Missouri Pacific Railroad v. McGuire, 205 Ark. 658, 169 S.W.2d 872 (1943)

April 5, 1943 · Arkansas Supreme Court · 4-7037
205 Ark. 658, 169 S.W.2d 872

Missouri Pacific Railroad Company, Thompson, Trustee, v. McGuire.

4-7037

169 S. W. 2d 872

Opinion delivered April 5, 1943.

Thomas B. Pryor and Harvey G. Combs, for appellant.

E. H, Bostic and Phillip McNenter, for appellee.

*659McF addin, J.

This case involves the question of damages caused by the construction of a ditch. Appellant was defendant in the lower court, and, from a judgment of $300, has prosecuted this appeal.

Facts.

In October, 1938, appellant constructed a ditch along the right of way in order to drain surface water. This ditch was adjacent to the eighty acres of land owned by W. H. Martin; and in October, 1940, Martin sued appellant for damages to the land resulting from the construction of the ditch.

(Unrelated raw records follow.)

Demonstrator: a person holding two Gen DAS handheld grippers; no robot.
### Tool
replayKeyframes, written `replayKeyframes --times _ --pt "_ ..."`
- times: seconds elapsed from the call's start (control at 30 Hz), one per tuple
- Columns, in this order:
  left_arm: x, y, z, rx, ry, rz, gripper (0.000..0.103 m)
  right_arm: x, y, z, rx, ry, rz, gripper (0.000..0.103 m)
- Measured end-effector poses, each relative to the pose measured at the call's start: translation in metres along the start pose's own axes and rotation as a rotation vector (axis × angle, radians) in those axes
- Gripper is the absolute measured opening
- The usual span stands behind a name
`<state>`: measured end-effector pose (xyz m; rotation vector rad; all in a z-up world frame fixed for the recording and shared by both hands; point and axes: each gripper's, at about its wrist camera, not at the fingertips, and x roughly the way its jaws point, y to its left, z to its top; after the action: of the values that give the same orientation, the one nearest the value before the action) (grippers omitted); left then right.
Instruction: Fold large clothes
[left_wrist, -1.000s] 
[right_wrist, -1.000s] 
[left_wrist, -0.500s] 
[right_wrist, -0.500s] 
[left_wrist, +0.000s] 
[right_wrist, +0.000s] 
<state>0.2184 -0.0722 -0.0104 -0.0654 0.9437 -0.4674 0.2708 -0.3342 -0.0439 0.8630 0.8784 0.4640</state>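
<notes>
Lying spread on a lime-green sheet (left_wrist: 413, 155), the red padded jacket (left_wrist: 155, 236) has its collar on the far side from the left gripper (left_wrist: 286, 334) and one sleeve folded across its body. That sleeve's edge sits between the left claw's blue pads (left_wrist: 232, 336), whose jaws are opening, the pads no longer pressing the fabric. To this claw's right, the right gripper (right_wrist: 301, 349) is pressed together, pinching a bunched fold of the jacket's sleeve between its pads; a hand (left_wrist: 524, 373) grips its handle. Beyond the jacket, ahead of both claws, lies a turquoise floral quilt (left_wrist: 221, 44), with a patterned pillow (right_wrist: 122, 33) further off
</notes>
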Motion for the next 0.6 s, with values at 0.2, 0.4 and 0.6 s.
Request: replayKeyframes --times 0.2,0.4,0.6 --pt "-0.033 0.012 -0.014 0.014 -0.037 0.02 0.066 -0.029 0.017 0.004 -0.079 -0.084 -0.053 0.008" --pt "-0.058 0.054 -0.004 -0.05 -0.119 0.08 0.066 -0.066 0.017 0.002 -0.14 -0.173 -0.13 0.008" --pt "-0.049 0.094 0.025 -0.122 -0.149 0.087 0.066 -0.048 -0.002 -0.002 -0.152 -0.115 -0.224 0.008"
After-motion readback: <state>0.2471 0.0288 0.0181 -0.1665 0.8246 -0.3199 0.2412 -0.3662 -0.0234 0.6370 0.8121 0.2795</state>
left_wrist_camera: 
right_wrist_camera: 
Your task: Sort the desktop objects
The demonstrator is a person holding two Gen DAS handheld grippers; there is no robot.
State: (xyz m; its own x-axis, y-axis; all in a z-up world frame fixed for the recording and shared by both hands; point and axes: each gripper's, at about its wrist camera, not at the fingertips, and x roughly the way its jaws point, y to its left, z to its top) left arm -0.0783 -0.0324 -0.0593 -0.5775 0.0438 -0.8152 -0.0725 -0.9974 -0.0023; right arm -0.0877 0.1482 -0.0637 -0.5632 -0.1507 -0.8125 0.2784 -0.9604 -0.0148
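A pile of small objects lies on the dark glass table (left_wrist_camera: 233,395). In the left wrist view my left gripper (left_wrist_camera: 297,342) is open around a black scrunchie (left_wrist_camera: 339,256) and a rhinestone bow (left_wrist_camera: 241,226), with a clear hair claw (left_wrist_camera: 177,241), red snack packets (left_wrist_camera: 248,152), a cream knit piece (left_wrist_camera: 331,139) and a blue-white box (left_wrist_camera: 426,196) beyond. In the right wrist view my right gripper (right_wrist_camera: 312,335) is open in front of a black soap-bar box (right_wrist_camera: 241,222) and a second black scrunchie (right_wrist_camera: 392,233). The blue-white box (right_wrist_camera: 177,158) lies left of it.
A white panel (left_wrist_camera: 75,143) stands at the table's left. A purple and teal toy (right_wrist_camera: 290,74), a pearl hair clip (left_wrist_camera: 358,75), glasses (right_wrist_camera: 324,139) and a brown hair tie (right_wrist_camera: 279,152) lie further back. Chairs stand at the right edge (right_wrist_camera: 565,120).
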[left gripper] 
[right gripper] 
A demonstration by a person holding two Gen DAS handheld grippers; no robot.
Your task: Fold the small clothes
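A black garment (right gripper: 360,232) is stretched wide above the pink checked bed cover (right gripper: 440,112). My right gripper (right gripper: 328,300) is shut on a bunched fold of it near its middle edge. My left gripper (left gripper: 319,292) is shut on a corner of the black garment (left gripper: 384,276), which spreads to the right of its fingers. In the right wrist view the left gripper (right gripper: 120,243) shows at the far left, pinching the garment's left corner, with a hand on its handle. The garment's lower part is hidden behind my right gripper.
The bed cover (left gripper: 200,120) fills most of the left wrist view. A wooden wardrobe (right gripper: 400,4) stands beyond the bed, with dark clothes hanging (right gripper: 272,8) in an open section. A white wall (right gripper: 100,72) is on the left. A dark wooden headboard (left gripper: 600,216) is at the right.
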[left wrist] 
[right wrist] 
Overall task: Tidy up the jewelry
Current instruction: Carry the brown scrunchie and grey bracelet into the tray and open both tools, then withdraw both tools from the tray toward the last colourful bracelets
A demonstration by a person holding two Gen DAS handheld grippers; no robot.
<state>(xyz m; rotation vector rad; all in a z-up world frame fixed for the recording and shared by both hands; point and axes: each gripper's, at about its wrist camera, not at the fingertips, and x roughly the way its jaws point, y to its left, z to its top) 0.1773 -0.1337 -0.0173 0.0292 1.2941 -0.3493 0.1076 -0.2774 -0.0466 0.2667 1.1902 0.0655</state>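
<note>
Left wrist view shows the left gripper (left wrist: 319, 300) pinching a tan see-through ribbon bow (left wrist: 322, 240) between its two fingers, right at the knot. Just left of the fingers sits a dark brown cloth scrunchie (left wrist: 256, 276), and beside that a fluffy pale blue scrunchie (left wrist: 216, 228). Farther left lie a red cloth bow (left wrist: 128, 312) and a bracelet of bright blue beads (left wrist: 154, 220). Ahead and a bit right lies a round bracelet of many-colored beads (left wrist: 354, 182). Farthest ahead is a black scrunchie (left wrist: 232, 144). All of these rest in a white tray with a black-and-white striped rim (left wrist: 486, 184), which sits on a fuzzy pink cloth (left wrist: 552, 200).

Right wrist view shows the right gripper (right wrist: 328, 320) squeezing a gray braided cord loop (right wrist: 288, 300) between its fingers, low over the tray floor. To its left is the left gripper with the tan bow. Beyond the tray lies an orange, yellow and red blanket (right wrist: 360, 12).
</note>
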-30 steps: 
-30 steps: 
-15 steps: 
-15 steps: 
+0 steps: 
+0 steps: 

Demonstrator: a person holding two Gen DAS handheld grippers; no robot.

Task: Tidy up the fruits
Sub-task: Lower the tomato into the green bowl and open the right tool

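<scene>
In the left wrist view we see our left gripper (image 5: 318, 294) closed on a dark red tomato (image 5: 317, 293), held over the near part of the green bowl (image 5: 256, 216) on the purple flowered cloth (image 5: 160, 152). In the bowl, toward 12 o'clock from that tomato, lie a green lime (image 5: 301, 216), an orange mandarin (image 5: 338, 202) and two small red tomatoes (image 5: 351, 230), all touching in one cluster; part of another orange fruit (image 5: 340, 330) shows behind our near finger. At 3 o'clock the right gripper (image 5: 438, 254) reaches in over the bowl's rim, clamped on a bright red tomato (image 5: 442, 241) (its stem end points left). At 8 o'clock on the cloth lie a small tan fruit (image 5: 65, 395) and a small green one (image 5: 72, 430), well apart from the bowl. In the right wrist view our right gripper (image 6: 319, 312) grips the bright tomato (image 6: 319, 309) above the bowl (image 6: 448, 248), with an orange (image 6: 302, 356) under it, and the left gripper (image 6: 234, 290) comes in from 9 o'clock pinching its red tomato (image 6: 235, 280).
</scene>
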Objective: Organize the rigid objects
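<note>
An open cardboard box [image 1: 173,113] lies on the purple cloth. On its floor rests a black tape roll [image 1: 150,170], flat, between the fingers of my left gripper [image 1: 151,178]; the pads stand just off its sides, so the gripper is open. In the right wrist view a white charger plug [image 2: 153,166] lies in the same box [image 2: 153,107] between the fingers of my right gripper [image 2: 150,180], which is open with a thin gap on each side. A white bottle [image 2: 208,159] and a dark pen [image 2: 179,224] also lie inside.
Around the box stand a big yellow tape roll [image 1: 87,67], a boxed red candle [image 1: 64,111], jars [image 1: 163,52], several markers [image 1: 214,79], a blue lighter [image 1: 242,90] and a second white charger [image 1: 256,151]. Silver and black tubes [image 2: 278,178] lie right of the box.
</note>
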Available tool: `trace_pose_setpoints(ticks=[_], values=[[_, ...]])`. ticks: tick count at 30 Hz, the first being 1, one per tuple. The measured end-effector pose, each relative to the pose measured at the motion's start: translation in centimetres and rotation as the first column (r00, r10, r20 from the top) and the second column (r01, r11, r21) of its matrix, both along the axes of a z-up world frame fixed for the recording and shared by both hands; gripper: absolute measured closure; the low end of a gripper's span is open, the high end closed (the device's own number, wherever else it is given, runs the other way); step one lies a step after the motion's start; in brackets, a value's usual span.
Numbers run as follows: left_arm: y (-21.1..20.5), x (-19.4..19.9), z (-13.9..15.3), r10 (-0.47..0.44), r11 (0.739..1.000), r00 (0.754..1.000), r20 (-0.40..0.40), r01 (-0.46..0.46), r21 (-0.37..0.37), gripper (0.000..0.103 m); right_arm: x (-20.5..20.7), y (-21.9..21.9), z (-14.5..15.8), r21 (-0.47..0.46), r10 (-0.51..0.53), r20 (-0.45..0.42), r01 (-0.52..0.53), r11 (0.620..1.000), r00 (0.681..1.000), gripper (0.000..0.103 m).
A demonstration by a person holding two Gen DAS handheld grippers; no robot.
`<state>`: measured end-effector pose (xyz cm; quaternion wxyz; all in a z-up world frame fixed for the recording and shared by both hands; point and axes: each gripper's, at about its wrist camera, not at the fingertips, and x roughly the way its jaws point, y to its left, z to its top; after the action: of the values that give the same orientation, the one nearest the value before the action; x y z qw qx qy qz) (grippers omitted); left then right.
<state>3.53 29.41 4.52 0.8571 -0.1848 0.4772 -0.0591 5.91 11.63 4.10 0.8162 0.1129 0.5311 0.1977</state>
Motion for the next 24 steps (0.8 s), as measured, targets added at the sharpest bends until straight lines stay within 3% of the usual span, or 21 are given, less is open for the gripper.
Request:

The complaint in that case alleged that prior to the construction of-the ditch the lands were in a. high state of cultivation and adapted to the growing of cotton and other crops, and free of overflow; but since the construction of the ditch the lands had become “practically useless on account of the overflow water which said ditch pours on the same in enormous quantities after each hard rain, thereby making said land practically useless; . . . that the overflow water has washed deep gullies in the land and has washed the soil from the land to such an extent that the land’ is useless.’’ Martin sought damages in the amount of $1,000.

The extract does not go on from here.